[Boundary Waters Canoe Area 2013 thoughts part 2]
With a dark glare, I raise my eyes to the heavens and I mutter those awful words: “I hate you.”
It’s quite pathetic really. That a rainy camping trip can cause such abhorrent emotions. I asked for sun all weekend and saw it for less than 5 minutes. Every other minute was filled with torrential downpours, leaky tents, soaked socks and wet food. By the third day, we were tired of the hypothermic atmosphere and packed up our bags to paddle out. Nearing our exit point, the clouds began to part. The warm sun began drying up puddles and removing damp sweaters from shivering bodies. Bitterly I trudged the path, furious at the sun for showing itself NOW after 3 days of hide and seek.
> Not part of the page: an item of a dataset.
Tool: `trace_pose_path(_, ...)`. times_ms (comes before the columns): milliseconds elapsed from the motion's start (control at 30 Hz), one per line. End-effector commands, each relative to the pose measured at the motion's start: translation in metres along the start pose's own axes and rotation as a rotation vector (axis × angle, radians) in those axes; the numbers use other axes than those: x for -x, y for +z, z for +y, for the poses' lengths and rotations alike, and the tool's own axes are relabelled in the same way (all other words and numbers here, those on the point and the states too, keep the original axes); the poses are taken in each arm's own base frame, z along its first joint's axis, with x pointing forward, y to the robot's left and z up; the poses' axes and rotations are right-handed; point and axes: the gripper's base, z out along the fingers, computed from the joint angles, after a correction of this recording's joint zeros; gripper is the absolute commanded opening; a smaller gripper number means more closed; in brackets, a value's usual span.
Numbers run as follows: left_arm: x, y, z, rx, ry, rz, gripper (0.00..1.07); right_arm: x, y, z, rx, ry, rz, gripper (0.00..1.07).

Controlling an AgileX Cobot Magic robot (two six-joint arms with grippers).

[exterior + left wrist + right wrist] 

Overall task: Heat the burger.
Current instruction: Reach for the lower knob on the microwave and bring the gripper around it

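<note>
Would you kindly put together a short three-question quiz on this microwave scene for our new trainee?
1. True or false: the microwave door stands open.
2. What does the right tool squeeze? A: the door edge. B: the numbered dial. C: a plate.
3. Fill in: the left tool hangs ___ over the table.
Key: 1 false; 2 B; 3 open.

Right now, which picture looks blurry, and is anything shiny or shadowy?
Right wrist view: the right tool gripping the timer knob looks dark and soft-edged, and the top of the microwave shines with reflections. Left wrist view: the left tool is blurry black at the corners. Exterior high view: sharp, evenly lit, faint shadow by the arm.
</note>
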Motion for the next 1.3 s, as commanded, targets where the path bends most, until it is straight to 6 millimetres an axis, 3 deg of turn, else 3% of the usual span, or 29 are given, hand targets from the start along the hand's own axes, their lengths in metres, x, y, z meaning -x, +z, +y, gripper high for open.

“How dare he,” I begin to think towards God. How dare he what? Bless me with sun?
Truth be told, here at the end of the trail, now I would rather it rain. Rain makes it easier to leave. Now the sun was mocking me. God was three days late. How ironic. Rain one day can be a curse and the next be a blessing. Sun one day can be a blessing and the next become a curse. If I am the one who determines what is blessing and when, how can I blame God? What do I think I am entitled to? Even if I wanted it, God could not bless me. He CANNOT seem good to me if I’ve already decided that my way is best.
What a selfish little animal, me. I demand to play God when God does not play by my rules.
Do I despise God and decide he is evil because he refuses to submit to me?
Yet at the end of the day, God is not a slave to my whims. Be glad he is not, for if he was, you should all run. It would be like Veruca Salt, controlling the universe. And THAT… well that would be hell.